The Justice Department announced it will abandon negotiations for court-approved settlements with police departments in two U.S. cities despite previous findings that authorities regularly violated Black people’s civil rights.
Negotiations over the settlements, or consent decrees, had been initiated after two separate cases in 2020 that drew worldwide attention and outrage, including the murder of George Floyd by Minneapolis police office Derek Chauvin and the killing of Breonna Taylor by police in Louisville carrying out a no-knock warrant. But some feared rollbacks would be imminent with Trump's 2024 presidential victory.
Assistant Attorney General Harmeet Dhillon of the department's Civil Rights Division made the announcement days before the fifth anniversary of Floyd’s murder on May 25, 2020. Floyd died when Chauvin kneeled on his neck despite Floyd’s protests that he could not breathe.
In her announcement, Dhillon said the department would retract accusations made under the Biden administration that the departments violated either Floyd’s or Taylor’s constitutional rights.
“Today, we are ending the Biden Civil Rights Division’s failed experiment of handcuffing local leaders and police departments with factually unjustified consent decrees," Dhillon said.
What is a consent decree?
According to the Vera Institute of Justice, a nonprofit group focused on criminal justice reform, a consent decree is basically a court-enforced “performance improvement plan” approved by all parties that is legally binding. They’re used in everything from environmental regulation to antitrust cases.
In the realm of law enforcement, they’re typically prompted by Justice Department investigations into patterns of misconduct, the group said.
The 1994 Violent Crime Control and Law Enforcement Act gave the DOJ’s civil rights division the ability to investigate systemic police misconduct. Between 1994 and 2016, 20 of the nearly 70 investigations conducted by the department produced court-enforced consent decrees, according to a 2017 report.
The decrees are legal agreements mandating changes overseen by both a federal court and an independent monitor. Such investigations, agreement negotiations and reform plans often take years to unfold.
Dhillon, of the DOJ, said the sweeping court agreements being negotiated with police departments in Minneapolis and Louisville would have micromanaged management, training, performance evaluations, discipline, recruitment and hiring.

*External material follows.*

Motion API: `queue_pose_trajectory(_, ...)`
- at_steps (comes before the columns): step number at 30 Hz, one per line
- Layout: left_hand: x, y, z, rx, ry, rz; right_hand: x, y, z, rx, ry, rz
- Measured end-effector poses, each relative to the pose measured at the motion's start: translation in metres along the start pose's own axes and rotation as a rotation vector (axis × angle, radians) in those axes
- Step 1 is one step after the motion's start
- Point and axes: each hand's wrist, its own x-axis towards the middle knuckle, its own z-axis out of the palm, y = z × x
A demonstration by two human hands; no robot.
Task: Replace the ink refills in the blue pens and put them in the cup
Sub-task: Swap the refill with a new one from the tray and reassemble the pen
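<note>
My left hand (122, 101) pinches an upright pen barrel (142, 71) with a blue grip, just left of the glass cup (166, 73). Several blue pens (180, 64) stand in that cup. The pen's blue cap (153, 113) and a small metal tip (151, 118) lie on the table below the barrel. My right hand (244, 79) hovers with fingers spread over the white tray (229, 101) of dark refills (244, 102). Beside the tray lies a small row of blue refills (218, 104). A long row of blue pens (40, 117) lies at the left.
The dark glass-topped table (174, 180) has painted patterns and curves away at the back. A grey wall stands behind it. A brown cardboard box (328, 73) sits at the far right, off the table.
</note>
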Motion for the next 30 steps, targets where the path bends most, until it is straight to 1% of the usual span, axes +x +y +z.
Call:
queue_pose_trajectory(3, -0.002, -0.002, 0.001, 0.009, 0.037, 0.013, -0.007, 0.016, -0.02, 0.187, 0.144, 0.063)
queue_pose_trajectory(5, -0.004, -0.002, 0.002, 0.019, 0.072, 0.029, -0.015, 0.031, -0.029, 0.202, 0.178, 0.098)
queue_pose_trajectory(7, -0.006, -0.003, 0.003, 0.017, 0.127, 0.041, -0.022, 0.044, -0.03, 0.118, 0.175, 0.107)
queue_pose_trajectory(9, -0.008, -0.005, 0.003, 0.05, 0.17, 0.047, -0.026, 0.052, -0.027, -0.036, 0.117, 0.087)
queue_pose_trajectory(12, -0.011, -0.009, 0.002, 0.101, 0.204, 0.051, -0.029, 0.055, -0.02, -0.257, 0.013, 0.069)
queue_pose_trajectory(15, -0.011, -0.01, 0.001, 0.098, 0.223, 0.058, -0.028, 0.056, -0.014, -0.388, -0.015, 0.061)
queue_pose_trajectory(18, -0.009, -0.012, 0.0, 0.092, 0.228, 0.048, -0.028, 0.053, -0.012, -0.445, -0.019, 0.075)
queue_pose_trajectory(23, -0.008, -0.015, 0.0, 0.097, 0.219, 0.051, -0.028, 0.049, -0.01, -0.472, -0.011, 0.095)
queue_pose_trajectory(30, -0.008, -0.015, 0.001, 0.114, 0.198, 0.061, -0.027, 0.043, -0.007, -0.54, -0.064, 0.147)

In Louisville, the city had reached an agreement with the DOJ and was ready to begin carrying out the plan but was delayed by a lack of approval from a federal judge. However, Metro Government press secretary Kevin Trager said the city and Mayor Craig Greenberg were prepared to move foward.

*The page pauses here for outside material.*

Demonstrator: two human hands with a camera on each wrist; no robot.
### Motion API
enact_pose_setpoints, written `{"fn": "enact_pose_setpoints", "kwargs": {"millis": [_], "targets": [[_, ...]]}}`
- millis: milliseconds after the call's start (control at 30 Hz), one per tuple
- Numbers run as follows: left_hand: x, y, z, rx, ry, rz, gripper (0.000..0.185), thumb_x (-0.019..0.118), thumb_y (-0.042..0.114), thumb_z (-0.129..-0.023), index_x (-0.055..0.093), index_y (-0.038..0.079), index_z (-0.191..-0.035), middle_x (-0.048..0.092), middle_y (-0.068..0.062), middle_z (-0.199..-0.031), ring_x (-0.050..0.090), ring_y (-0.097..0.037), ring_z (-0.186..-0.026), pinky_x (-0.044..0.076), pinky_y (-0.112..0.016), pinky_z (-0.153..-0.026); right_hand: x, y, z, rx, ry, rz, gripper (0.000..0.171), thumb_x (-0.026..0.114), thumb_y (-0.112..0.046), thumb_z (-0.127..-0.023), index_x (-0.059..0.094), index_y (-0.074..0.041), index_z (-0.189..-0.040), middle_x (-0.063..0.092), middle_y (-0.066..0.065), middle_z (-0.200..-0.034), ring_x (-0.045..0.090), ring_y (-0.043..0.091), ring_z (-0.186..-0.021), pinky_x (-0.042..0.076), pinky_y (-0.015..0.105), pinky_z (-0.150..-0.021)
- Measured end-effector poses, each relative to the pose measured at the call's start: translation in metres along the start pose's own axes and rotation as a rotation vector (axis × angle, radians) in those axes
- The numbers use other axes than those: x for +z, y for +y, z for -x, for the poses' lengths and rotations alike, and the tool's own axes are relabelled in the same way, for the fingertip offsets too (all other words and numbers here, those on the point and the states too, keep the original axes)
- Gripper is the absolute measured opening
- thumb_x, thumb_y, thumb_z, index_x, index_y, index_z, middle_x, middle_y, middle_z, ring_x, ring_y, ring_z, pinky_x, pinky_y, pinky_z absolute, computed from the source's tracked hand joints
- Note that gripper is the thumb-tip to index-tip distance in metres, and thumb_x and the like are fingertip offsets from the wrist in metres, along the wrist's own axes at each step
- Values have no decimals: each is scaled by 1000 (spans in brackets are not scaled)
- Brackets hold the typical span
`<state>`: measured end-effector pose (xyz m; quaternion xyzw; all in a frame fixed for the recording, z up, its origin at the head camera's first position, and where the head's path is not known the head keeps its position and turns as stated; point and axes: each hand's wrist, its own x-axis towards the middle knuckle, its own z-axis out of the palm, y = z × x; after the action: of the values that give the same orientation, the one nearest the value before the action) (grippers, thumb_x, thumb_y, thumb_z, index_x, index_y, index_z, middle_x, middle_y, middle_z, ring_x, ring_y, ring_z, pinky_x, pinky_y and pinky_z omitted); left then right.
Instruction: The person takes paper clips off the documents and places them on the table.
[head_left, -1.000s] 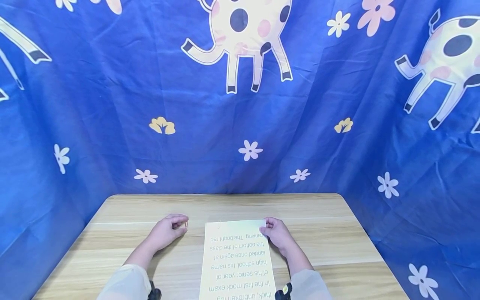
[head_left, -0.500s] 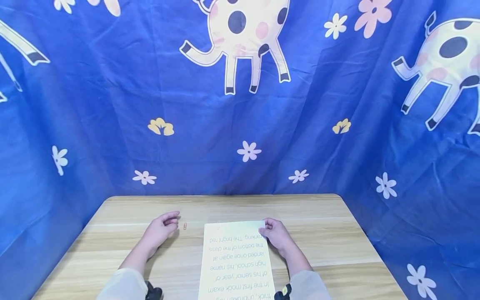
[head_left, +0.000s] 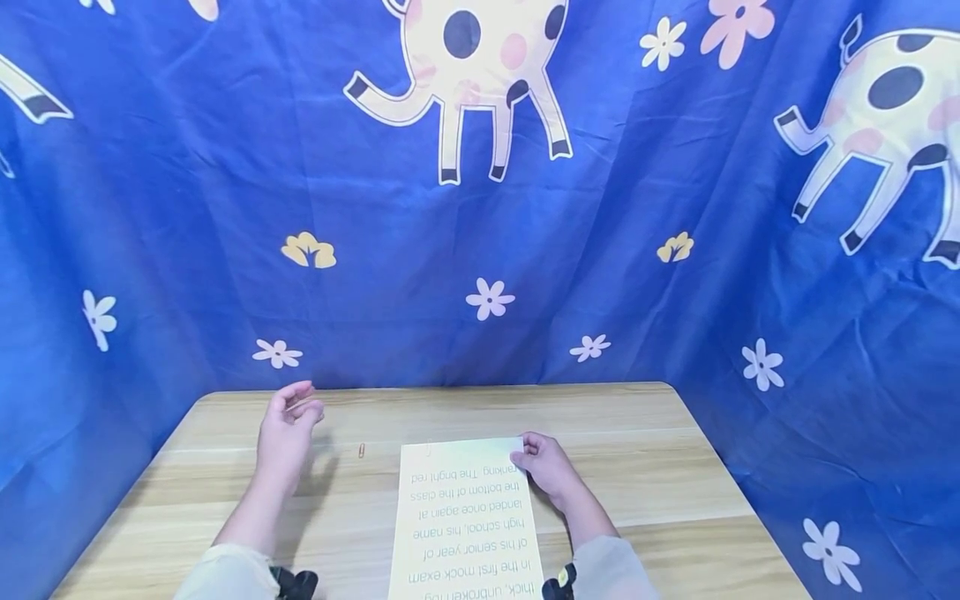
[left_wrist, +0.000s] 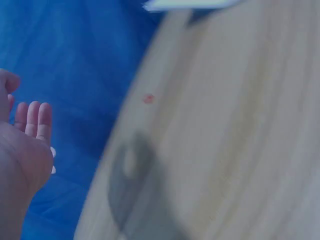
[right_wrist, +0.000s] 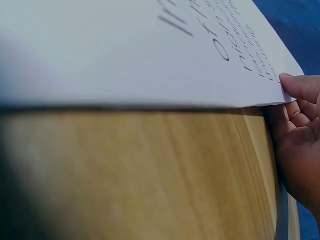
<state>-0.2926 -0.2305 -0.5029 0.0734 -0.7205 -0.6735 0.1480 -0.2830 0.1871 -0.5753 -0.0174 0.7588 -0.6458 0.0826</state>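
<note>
A printed sheet of paper (head_left: 465, 517) lies on the wooden table, its text upside down in the head view. My right hand (head_left: 551, 467) pinches its far right corner, thumb on top and fingers beneath, as the right wrist view of the hand (right_wrist: 300, 130) shows. A pale paper clip (head_left: 428, 450) sits on the sheet's far edge, near the left corner. To the left of the sheet, a red paper clip (head_left: 362, 451) lies on the wood. My left hand (head_left: 288, 429) is raised left of that clip, holding nothing, its fingers loosely bent.
The wooden table (head_left: 637, 492) ends at a far edge against a blue curtain (head_left: 390, 250) printed with cows and flowers. The curtain also hangs along both sides. Dark wrist-worn devices sit at both sleeves, the left one (head_left: 294, 583) close over the table.
My left hand has let go of the red paper clip, leaving it on the table, then moved up and left. The right hand keeps pinching the sheet's corner.
</note>
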Motion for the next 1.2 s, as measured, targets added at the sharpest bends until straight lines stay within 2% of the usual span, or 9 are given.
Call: {"fn": "enact_pose_setpoints", "kwargs": {"millis": [67,133,267,367,467,533,733,933,1200], "targets": [[1,6,2,3,-8,112,32,60,3,-108,58,22,-133,60,18,-125,64,8,-108,56,-6,-92,0,0,-1,-2,-3,-1,17,70,-6,-101,70,5,-114,71,-2,-88,67,12,-81,56,22,-78],[5,10,7,-3,-42,118,30,61,3,-108,59,20,-133,62,19,-122,64,8,-109,56,-6,-93,0,0,-1,1,-4,-2,17,70,-6,-101,70,5,-114,71,-2,-88,67,12,-81,56,22,-79],[22,11,24,1,-123,-83,35,66,12,-107,60,13,-142,69,12,-130,65,6,-114,56,-8,-96,0,1,-1,-3,-2,1,17,70,-6,-100,69,5,-114,71,-2,-88,67,12,-81,56,23,-79],[40,5,40,28,-195,-225,42,70,18,-106,60,14,-147,68,-6,-144,68,-12,-127,59,-22,-106,-1,0,0,-4,-5,5,17,70,-6,-100,70,5,-114,71,-2,-88,67,12,-81,56,24,-80],[56,-2,50,69,-282,-274,49,73,19,-104,59,13,-150,62,-18,-154,63,-34,-140,54,-43,-120,-1,0,0,9,-8,-3,17,70,-6,-100,70,3,-115,71,-2,-89,67,12,-82,56,24,-81],[65,-7,54,81,-335,-275,54,76,17,-102,57,12,-152,59,-20,-157,58,-39,-146,48,-50,-125,-1,0,0,11,-10,-5,17,70,-7,-101,70,3,-115,71,-2,-89,67,12,-82,56,24,-81],[86,-20,51,74,-421,-291,59,80,13,-98,58,11,-153,61,-14,-157,62,-34,-142,50,-50,-123,-1,0,0,3,-9,-21,18,71,-6,-100,69,6,-114,69,-3,-87,65,12,-82,55,22,-80],[95,-31,49,35,-460,-343,52,80,16,-98,64,13,-146,73,-10,-142,64,-35,-140,46,-59,-125,0,1,0,-16,-17,-56,20,69,-4,-101,67,9,-115,70,-1,-89,66,11,-83,57,21,-79],[100,-40,51,-14,-475,-384,52,80,16,-98,64,25,-146,77,-3,-129,73,-19,-115,55,-51,-111,-1,1,0,-8,-15,-48,22,70,-6,-101,68,8,-118,72,-1,-90,68,11,-83,58,21,-80]]}}
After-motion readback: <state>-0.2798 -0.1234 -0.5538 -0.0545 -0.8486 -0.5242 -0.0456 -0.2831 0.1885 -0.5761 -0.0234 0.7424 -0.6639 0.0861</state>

"If this decree, ultimately, is not approved, Mayor Greenberg has pledged to implement the decree locally with an independent monitor and a method for community feedback,” Trager said.
Do consent decrees work?
Consent decrees have been credited with bettering some of the country's 18,000 police departments. In Albuquerque, New Mexico, the city and the DOJ looked to suspend certain elements of their consent decree after the independent monitor found the city and its police force had fully complied with 99% of the agreement terms.

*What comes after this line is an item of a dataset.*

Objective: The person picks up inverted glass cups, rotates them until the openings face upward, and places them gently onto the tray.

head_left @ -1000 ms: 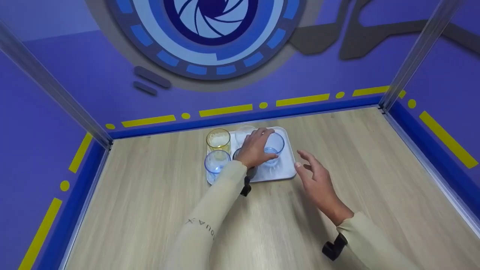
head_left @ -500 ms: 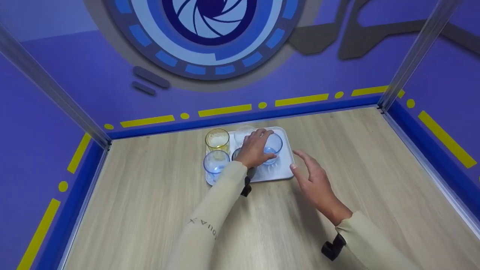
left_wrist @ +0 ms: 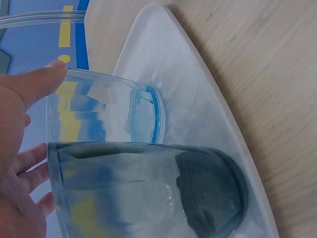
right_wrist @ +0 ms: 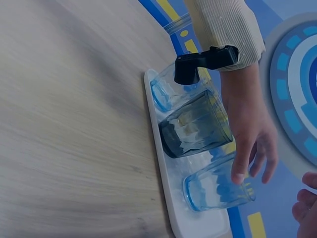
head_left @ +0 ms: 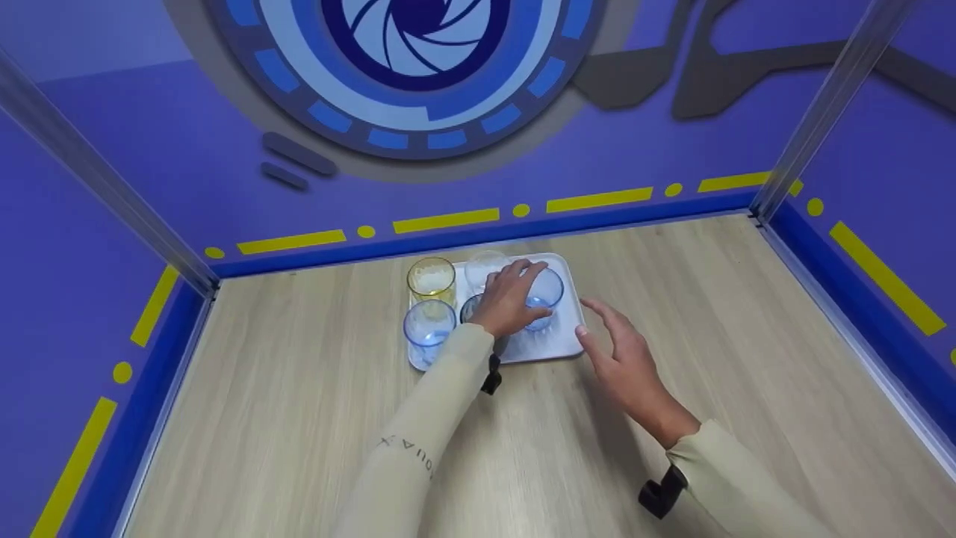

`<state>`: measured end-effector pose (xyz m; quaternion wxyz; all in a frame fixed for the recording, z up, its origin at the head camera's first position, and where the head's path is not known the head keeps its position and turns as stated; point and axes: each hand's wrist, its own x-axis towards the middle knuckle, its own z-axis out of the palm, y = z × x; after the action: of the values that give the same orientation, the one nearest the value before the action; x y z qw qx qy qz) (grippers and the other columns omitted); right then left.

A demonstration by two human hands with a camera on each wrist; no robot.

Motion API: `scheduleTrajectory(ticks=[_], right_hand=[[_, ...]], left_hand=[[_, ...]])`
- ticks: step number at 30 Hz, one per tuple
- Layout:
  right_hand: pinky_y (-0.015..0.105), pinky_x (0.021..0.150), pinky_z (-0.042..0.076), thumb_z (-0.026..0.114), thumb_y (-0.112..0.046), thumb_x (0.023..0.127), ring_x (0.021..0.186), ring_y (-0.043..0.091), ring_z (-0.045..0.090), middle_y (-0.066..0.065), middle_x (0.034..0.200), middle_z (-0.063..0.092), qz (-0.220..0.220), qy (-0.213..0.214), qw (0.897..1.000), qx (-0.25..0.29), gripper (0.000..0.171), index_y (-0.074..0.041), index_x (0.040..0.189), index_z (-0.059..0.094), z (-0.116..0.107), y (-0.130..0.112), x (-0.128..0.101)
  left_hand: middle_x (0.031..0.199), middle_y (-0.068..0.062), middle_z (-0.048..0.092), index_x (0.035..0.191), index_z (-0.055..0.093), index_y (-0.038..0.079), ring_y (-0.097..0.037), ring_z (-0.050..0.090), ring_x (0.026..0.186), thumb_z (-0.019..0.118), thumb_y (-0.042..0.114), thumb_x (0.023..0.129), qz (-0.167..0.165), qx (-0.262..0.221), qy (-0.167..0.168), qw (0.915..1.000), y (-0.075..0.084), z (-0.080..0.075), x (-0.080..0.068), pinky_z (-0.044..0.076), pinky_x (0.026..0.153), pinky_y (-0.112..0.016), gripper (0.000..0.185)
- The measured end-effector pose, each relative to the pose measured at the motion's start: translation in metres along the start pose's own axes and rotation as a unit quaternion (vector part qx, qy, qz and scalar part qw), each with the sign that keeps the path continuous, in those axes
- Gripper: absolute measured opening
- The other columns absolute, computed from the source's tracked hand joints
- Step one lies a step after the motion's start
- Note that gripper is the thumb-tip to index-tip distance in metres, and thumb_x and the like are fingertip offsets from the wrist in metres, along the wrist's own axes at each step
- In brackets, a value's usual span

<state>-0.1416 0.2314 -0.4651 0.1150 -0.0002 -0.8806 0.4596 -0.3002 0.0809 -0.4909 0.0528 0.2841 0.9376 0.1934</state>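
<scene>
A white tray [head_left: 567, 340] sits at the back of the wooden table and carries several tumblers. My left hand [head_left: 514, 293] reaches over it from above, thumb and fingers curled round the rim of a blue glass [head_left: 547, 290]. In the left wrist view my thumb [left_wrist: 34, 84] touches the rim of that blue glass [left_wrist: 109, 114], behind a dark grey glass [left_wrist: 148, 191]. My right hand [head_left: 614, 345] hovers with spread fingers just off the tray's near right corner and holds nothing. The right wrist view shows the left hand [right_wrist: 250, 134] draped over the blue glass [right_wrist: 218, 191].
Also on the tray are a yellow glass [head_left: 431, 278], a clear glass [head_left: 482, 264], a second blue glass [head_left: 429, 326] and the dark grey glass [head_left: 472, 305]. Purple walls with blue skirting [head_left: 478, 237] close in the table on three sides.
My right hand has drifted a little left, closer to the tray's corner. The left hand has stayed on the blue glass.
</scene>
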Motion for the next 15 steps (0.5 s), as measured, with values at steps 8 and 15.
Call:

And in Ferguson, Missouri, where the fatal 2014 police shooting of Michael Brown and subsequent mass protests made the city the epicenter for police reform, major changes were evident eight years later, including a more racially diverse police department and less frequent traffic stops.
However, some complain that consent decrees are too costly and cumbersome to be effective. Additionally, National Fraternal Order of Police Executive Director Jim Pasco previously told Paste BN that consent decrees can worsen tensions between communities and police.